Она продолжила:
«Можно сказать, что я родилась не в том месте и не в то время. Однако дети сами выбирают, где хотят прийти в этот мир. Я решила родиться в 1935 году в Польше у еврейки, матери-одиночки по имени Мириам. К слову, ее несчастливая судьба и спасла меня. Я знаю о ней только то, что в 31 год она все еще не была замужем и вела богемный образ жизни. Она была далека от традиционных ценностей, любила проводить время в компании варшавских художников, некоторые были ее любовниками. Один из них стал моим отцом, как минимум биологическим. Позже я узнала, что являлась плодом супружеской неверности, и именно по этой причине он так меня и не признал, хотя и видел, как я росла. Легкий нрав матери уже был позором для ее семьи. А когда она забеременела, ее решили отослать подальше. Последние шесть месяцев беременности она провела в деревне, вдали от людей, а когда родила, ей дали понять, что не может быть и речи о возвращении. Мать поселилась со мной в Варшаве. А так как она была полна решимости вернуться, естественно, чтобы воссоединиться с отцом, семья предложила сделку.
Обе ее сестры вышли замуж за французов и жили в Париже. Одна из них согласилась взять меня к себе. Поэтому решили так: мама отвезет меня туда и оставит, я буду расти без нее, что спустя несколько недель после моего рождения и сделали. Но, ко всеобщему удивлению, оказавшись в Париже, мать отказалась уезжать без меня. Я и по сей день счастлива от осознания сего факта, это чувство сопровождало меня всю жизнь. Отречение от собственной прошлой жизни и сделало ее моей матерью.
Она осталась жить в столице у одной из сестер. Я знаю, отец дважды приезжал к нам в Париж. И могу сделать вывод: они все же любили друг друга.

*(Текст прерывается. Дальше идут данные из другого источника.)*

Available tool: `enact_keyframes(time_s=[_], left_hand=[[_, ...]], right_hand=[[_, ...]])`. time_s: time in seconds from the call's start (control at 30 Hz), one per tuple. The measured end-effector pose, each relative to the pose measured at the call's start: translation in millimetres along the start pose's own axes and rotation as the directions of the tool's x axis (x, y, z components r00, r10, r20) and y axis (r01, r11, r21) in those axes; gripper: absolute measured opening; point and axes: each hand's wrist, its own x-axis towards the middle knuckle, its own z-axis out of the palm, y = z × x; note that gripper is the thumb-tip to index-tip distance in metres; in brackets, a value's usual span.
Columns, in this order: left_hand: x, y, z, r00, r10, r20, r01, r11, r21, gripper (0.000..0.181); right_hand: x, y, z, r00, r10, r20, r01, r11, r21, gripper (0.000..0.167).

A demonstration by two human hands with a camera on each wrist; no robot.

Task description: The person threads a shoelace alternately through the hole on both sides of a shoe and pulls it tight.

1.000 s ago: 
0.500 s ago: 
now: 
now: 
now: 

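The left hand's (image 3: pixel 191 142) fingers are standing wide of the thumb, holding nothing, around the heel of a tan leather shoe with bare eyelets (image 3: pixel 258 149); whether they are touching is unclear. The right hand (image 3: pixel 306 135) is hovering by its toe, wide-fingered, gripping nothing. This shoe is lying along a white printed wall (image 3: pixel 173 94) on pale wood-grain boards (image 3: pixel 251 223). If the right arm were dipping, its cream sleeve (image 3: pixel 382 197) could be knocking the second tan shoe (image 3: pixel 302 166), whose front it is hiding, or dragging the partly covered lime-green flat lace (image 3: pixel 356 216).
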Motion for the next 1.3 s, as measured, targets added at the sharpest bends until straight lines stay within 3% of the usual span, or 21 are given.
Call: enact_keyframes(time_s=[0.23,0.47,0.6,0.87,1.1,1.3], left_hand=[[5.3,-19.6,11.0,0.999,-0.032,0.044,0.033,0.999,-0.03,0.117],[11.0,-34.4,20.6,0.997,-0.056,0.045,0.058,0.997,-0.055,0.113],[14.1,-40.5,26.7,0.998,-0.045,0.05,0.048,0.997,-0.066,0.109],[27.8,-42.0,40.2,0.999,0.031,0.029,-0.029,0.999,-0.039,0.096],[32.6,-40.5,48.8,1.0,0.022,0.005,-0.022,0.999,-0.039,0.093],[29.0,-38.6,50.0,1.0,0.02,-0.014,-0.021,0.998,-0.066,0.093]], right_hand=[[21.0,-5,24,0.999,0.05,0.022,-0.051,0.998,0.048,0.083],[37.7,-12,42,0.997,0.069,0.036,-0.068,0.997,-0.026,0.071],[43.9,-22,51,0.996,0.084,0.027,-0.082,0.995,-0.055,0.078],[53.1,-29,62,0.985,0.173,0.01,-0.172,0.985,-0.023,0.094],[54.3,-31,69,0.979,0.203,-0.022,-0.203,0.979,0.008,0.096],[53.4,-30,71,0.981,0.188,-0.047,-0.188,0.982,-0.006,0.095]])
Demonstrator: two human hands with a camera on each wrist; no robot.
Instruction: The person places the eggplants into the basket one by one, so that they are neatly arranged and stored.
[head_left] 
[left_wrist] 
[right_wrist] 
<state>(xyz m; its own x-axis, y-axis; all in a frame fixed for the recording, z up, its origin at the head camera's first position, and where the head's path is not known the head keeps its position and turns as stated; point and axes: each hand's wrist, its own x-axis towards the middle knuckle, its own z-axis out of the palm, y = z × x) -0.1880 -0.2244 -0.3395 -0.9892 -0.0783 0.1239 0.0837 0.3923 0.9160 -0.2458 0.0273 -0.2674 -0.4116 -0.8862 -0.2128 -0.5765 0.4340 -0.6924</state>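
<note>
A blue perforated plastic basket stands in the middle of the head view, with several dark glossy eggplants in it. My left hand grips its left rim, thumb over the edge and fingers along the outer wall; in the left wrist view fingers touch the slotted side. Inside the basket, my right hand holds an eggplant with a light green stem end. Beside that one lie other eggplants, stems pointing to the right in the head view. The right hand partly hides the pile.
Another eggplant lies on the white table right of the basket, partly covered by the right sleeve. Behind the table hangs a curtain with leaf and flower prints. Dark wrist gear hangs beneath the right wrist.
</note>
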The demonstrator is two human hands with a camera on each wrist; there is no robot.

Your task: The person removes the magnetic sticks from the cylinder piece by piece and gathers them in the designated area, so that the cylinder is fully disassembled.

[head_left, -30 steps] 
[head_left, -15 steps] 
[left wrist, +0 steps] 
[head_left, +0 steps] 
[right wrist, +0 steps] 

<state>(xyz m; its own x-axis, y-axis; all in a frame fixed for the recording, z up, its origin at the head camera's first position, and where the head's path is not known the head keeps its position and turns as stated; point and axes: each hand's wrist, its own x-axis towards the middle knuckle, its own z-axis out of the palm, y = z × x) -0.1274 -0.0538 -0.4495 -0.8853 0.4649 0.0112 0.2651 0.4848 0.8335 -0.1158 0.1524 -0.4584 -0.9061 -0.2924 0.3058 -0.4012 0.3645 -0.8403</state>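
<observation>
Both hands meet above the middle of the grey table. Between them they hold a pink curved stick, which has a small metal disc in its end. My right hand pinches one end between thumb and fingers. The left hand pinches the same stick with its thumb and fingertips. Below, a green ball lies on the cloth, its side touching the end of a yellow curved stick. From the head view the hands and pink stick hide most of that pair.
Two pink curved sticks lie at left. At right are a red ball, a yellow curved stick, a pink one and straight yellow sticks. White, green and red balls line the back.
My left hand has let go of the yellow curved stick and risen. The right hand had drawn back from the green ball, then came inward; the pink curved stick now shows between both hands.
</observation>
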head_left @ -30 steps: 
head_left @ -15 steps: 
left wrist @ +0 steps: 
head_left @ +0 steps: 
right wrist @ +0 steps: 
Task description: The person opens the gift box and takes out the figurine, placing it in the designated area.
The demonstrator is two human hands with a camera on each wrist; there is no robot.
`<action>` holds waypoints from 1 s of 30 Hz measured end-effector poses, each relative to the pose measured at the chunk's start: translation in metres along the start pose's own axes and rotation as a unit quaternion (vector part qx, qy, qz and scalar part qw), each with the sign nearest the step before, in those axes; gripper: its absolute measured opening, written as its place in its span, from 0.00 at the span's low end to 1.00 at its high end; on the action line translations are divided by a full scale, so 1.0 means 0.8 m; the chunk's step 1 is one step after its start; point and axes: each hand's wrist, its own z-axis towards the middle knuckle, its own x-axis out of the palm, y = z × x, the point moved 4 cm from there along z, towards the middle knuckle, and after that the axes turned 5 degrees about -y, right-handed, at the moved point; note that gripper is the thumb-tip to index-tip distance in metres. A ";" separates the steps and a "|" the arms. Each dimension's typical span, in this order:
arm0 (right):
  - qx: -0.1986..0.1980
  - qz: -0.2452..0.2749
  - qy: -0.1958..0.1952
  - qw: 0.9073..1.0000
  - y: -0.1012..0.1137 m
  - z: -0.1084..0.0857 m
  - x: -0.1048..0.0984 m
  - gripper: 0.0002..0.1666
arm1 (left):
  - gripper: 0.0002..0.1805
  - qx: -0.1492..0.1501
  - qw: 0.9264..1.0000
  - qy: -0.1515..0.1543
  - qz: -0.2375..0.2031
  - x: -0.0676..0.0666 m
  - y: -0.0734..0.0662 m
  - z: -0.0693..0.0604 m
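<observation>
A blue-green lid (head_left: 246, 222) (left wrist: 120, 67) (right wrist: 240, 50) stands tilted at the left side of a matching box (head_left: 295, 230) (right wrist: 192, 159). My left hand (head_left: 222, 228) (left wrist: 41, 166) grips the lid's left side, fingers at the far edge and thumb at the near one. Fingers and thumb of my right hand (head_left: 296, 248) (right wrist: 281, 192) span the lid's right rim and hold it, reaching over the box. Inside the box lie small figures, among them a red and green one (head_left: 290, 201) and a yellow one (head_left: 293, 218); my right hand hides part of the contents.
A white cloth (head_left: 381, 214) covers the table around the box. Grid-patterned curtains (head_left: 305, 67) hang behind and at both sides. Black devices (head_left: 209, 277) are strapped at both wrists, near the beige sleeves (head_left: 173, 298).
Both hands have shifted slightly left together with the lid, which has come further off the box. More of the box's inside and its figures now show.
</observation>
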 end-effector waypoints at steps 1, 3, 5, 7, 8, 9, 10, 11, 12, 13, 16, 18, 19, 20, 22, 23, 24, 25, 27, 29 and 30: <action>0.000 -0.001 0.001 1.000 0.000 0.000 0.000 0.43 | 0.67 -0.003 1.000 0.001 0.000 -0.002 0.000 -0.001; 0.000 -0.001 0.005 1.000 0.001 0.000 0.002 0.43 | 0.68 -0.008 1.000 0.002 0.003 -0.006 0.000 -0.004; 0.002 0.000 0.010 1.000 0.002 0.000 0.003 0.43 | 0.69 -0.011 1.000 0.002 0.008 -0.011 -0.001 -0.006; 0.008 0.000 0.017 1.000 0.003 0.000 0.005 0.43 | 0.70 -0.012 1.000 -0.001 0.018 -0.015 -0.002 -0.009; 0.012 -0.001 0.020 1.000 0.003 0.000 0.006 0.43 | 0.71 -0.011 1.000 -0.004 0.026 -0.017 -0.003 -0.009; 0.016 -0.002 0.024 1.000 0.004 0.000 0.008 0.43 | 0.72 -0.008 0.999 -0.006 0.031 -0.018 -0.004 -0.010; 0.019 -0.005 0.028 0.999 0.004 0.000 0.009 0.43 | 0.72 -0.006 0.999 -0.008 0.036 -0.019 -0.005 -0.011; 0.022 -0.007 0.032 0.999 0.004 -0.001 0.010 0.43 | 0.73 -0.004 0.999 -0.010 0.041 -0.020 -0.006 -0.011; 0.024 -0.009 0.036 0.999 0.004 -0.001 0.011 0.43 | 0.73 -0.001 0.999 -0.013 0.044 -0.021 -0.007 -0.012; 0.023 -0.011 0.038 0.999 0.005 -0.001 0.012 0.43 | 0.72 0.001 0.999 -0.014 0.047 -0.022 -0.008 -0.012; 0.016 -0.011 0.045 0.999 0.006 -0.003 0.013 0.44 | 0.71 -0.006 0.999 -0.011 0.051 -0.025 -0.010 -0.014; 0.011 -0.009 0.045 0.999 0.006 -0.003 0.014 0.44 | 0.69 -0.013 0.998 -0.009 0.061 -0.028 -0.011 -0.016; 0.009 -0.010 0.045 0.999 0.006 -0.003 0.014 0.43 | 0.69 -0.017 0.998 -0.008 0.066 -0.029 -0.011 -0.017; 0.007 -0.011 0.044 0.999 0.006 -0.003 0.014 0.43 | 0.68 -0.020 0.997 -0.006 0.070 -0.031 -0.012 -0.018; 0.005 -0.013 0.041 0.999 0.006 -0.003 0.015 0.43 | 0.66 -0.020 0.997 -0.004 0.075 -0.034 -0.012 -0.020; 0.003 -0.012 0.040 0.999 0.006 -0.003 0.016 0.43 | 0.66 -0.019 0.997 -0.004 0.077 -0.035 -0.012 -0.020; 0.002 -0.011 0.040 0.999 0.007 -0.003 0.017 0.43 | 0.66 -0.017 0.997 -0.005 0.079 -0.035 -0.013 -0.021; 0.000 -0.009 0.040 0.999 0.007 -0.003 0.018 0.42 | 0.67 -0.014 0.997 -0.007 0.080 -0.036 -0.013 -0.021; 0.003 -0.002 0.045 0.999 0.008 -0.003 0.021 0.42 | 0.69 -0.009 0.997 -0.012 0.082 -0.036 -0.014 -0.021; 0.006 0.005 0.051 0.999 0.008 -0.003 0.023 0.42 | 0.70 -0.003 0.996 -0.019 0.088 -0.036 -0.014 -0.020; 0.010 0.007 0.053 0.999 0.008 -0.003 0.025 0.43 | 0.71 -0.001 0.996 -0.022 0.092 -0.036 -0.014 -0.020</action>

Моя никогда по-настоящему не работавшая мама довольно быстро стала портнихой. Женщина, познавшая все прелести богемной жизни, кружившаяся в водовороте мужчин и вечеринок, теперь спала на матрасе в крошечной столовой, и ее непростую жизнь хоть как-то скрашивало материнство. Так она прожила четыре года. Знаю, сестры несколько раз пытались выдать ее замуж, но она отказывалась.
В августе 1939 года заболела моя бабушка, и мама решила поехать на несколько недель в Варшаву, чтобы поухаживать за ней. Она хотела взять меня с собой, но дед был непреклонен. Он по-прежнему не желал, чтобы его дочь появилась на людях с “бастардом”, как тогда было принято красиво изъясняться на эту тему. Я как-то нашла письмо, где он описывал отказ именно в таких выражениях.